# WHAT IS EXPECTED:
From the line with "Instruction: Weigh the" to the line with "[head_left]", retype each line exactly as it stands in the records below, but skip the pictures.

Records from a collection:
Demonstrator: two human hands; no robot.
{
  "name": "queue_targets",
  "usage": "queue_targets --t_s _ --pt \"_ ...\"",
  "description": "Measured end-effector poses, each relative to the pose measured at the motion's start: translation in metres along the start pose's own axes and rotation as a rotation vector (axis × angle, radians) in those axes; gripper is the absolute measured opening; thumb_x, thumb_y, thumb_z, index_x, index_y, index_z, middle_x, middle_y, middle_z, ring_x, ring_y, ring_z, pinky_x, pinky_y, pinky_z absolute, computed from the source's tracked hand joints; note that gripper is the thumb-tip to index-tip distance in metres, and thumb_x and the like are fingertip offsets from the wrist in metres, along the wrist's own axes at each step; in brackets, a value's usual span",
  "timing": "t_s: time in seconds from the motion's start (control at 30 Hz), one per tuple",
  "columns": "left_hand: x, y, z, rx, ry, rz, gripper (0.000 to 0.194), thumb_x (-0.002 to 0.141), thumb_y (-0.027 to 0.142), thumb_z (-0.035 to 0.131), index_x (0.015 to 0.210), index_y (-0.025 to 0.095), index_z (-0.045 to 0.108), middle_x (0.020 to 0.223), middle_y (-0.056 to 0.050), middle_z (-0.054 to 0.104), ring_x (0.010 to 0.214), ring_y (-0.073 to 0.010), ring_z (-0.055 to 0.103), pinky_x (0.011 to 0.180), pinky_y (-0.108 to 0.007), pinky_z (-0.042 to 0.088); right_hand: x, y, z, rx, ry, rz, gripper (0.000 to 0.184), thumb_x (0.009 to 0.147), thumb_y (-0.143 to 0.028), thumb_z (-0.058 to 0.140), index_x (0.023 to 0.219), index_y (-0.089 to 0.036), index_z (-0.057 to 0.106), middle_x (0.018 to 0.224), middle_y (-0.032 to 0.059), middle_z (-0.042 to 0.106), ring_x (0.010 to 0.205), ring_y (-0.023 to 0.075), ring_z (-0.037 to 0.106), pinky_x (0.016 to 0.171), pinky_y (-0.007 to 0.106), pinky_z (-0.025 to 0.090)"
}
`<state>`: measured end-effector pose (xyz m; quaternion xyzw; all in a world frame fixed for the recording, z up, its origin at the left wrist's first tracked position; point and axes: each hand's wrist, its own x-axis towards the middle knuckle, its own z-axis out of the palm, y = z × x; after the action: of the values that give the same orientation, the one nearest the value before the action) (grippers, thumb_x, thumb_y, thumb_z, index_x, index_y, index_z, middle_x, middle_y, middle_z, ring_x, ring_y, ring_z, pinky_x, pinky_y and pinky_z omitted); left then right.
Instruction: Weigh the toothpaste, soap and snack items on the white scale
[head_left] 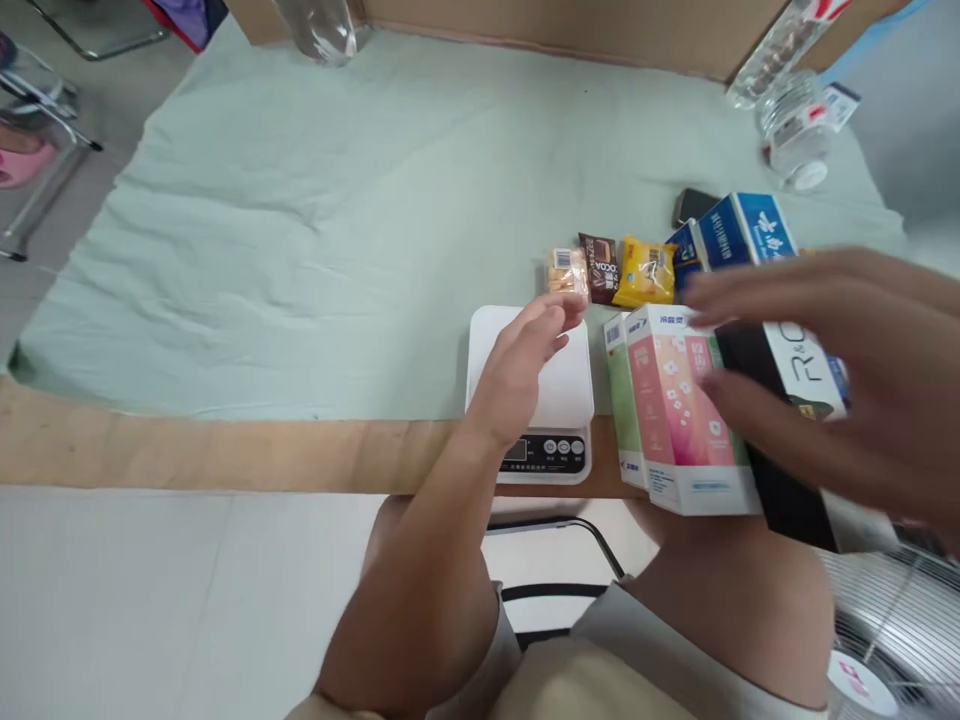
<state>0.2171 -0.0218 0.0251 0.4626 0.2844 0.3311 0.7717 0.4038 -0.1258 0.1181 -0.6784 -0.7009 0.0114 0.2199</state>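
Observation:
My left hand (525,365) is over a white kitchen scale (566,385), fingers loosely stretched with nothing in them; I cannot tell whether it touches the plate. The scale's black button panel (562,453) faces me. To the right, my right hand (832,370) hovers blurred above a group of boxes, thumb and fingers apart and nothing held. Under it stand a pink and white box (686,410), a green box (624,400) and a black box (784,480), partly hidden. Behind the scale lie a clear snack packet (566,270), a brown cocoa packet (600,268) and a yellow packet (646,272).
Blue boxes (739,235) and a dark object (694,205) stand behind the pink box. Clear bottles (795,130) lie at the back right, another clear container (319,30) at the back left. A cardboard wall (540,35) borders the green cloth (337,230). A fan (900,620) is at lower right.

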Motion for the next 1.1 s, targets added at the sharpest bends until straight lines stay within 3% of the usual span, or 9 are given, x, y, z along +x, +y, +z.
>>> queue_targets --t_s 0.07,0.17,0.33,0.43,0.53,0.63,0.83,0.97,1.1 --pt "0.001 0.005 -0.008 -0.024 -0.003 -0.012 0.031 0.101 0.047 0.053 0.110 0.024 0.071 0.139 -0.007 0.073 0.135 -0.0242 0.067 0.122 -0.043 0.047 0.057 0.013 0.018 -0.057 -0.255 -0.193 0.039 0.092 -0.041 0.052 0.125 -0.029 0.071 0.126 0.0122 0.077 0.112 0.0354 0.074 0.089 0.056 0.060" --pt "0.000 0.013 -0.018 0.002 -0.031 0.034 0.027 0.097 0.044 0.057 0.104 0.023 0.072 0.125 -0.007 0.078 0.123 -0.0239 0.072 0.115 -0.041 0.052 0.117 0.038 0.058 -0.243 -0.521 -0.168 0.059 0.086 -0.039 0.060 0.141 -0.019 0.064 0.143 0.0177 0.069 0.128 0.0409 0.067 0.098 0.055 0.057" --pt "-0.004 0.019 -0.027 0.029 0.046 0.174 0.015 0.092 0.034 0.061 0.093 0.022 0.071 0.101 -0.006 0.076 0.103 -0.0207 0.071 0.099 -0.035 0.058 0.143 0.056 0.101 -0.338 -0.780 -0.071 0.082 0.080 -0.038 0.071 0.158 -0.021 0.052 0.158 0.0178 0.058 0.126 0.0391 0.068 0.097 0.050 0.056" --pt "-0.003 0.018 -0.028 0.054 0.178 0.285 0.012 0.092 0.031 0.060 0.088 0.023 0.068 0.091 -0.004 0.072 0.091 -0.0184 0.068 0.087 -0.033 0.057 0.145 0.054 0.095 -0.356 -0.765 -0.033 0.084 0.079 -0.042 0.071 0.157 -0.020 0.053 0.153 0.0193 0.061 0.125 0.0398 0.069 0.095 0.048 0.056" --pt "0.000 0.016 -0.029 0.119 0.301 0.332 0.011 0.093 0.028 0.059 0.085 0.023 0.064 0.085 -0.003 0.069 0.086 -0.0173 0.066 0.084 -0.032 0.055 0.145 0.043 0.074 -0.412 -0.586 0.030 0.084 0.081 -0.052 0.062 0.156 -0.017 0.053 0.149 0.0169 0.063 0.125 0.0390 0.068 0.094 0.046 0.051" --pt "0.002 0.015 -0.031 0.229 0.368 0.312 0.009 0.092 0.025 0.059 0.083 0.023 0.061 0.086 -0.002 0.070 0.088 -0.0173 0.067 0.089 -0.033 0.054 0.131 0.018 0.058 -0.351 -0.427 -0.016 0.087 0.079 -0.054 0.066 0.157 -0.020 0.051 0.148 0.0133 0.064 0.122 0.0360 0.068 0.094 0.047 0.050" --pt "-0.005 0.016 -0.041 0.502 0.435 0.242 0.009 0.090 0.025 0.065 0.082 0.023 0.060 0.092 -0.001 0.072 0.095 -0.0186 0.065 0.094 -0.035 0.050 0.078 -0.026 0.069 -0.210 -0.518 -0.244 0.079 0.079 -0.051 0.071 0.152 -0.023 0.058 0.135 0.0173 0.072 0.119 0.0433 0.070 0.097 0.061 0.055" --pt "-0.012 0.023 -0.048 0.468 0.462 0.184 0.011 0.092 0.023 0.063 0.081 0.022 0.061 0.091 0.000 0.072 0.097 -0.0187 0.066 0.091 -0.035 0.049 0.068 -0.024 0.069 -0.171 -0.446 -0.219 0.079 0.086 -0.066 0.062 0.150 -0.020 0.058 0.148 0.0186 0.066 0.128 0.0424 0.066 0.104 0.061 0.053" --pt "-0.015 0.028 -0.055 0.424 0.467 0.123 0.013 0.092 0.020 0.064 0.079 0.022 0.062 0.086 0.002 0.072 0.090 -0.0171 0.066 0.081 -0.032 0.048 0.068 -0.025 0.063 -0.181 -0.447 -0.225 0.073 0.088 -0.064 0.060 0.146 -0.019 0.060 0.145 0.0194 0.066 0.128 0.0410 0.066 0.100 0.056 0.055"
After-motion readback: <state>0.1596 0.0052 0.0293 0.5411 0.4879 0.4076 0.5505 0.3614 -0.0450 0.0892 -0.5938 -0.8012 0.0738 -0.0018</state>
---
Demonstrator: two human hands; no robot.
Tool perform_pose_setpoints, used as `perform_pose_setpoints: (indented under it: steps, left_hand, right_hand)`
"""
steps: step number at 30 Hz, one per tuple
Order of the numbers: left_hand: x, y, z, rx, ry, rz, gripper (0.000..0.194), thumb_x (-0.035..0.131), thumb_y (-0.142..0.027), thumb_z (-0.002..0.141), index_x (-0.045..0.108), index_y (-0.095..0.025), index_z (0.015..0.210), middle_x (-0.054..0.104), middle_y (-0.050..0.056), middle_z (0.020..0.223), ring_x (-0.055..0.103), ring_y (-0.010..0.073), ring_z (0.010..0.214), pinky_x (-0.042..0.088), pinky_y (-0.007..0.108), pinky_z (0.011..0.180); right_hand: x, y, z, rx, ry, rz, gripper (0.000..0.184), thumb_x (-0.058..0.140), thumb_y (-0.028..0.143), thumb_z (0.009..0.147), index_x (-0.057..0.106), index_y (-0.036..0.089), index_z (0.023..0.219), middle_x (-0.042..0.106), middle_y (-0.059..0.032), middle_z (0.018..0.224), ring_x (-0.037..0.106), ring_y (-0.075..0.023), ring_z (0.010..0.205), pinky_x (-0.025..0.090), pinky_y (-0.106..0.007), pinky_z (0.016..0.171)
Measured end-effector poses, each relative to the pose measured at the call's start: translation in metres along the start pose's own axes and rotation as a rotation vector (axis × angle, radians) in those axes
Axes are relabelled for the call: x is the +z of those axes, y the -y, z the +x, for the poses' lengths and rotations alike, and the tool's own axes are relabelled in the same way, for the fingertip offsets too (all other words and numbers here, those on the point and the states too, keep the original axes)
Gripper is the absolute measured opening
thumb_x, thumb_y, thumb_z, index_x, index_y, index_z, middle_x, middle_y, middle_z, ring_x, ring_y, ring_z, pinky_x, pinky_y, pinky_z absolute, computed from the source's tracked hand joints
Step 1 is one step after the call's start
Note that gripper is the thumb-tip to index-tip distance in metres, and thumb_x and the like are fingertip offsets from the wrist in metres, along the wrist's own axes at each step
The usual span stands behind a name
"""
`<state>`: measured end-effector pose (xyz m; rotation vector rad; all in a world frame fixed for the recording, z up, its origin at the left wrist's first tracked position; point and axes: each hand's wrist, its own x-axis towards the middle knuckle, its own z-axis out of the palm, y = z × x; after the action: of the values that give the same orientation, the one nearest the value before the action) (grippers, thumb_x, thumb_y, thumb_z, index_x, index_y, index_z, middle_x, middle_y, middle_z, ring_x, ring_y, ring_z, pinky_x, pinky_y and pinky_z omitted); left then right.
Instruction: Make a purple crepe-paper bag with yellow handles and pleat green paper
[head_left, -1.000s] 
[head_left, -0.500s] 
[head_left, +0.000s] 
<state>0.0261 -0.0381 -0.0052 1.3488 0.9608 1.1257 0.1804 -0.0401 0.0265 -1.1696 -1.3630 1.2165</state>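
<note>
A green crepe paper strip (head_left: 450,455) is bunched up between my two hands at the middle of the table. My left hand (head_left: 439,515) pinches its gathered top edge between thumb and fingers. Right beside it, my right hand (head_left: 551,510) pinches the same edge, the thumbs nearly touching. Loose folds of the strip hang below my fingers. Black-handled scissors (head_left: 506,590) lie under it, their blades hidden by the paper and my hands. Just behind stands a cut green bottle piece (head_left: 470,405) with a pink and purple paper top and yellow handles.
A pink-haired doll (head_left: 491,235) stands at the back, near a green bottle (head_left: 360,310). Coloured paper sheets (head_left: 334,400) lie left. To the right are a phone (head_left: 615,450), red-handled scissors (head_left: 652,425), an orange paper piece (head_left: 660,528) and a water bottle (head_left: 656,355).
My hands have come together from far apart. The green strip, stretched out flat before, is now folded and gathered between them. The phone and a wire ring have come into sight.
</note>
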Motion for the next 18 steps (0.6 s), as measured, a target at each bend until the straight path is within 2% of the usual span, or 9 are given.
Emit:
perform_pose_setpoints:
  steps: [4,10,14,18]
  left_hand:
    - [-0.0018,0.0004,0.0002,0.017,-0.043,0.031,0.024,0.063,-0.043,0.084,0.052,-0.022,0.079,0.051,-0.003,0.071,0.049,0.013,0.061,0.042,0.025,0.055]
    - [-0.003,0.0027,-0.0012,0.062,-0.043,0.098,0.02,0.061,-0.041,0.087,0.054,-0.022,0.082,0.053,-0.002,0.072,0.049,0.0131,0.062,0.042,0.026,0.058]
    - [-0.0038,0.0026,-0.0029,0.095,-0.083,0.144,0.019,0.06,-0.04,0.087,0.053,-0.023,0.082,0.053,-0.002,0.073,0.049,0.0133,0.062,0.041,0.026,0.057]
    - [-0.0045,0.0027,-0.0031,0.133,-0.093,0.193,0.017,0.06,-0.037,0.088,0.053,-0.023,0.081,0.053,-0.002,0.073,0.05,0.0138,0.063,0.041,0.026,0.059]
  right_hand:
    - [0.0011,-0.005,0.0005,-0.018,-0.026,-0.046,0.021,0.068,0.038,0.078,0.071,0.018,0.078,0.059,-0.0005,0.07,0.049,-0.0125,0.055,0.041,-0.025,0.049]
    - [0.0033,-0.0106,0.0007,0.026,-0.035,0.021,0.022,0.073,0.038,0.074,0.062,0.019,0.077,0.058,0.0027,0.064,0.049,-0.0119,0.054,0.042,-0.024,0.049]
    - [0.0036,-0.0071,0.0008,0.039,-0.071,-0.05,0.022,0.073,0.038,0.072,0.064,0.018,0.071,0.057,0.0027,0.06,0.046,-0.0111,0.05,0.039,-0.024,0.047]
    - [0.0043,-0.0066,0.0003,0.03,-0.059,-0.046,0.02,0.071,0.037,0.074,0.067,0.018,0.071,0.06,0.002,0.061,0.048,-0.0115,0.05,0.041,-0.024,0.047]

# THE COMPLETED TASK:
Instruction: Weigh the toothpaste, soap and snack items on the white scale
[head_left] 

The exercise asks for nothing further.